Characterization of Human Corneal Epithelial Cell Model As a Surrogate for Corneal Permeability Assessment: Metabolism and Transport

• Published in: Drug metabolism and disposition Vol. 37; no. 5; pp. 992 - 998
• Main Authors: Xiang, Cathie D, Batugo, Minerva, Gale, David C, Zhang, Tao, Ye, Jingjing, Li, Chunze, Zhou, Sue, Wu, Ellen Y, Zhang, Eric Y
• Format: Journal Article
• Language: English
• Published: Bethesda, MD American Society for Pharmacology and Experimental Therapeutics 01.05.2009
• Subjects: Alcohol Oxidoreductases - metabolism; Animals; Biological and medical sciences; Cell Line; Chromatography, High Pressure Liquid; Cornea - cytology; Cornea - enzymology; Cornea - metabolism; Digoxin - metabolism; DNA, Complementary - biosynthesis; DNA, Complementary - genetics; Epithelial Cells - enzymology; Epithelial Cells - metabolism; Esterases - metabolism; Humans; Indinavir - metabolism; Mass Spectrometry; Medical sciences; Permeability; Pharmacology. Drug treatments; Rabbits; Reverse Transcriptase Polymerase Chain Reaction; RNA, Messenger - biosynthesis; RNA, Messenger - genetics; Eye; Characterization; Human; Visual system; Evaluation; Cornea; Biological transport; Epithelial cell; Models; Permeability; Pharmacokinetics; Metabolism
• ISSN: 0090-9556; 1521-009X
• DOI: 10.1124/dmd.108.026286

The recently introduced Clonetics human corneal epithelium (cHCE) cell line is considered a promising in vitro permeability model, replacing excised animal cornea to predict corneal permeability of topically administered compounds. The purpose of this study was to further characterize cHCE as a corneal permeability model from both drug metabolism and transport aspects. First, good correlation was found in the permeability values ( P app ) obtained from cHCE and rabbit corneas for various ophthalmic drugs and permeability markers.

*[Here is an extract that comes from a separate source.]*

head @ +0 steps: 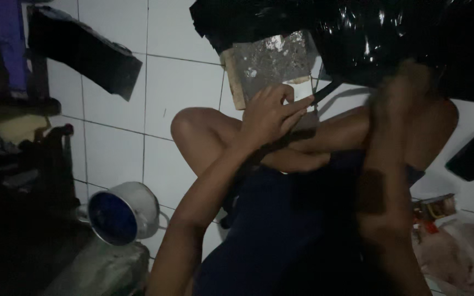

Second, a previously established real-time quantitative polymerase chain reaction method was used to profile mRNA expression of drug-metabolizing enzymes (major cytochromes P450 and UDP glucuronosyltransferase 1A1) and transporters in cHCE in comparison with human cornea. Findings indicated that 1) the mRNA expression of most metabolizing enzymes tested was lower in cHCE than in excised human cornea, 2) the mRNA expression of efflux transporters [multidrug resistant-associated protein (MRP) 1, MRP2, MRP3, and breast cancer resistance protein], peptide transporters (PEPT1 and PEPT2), and organic cation transporters (OCTN1, OCTN2, OCT1, and OCT3) could be detected in cHCE as in human cornea. However, multidrug resistance (MDR) 1 and organic anion transporting polypeptide 2B1 was not detected in cHCE; 3) cHCE was demonstrated to possess both esterase and ketone reductase activities known to be present in human cornea; and 4) transport studies using probe substrates suggested that both active efflux and uptake transport may be limited in cHCE. As the first detailed report to delineate drug metabolism and transport characteristics of cHCE, this work shed light on the usefulness and potential limitations of cHCE in predicting the corneal permeability of ophthalmic drugs, including ester prodrugs, and transporter substrates.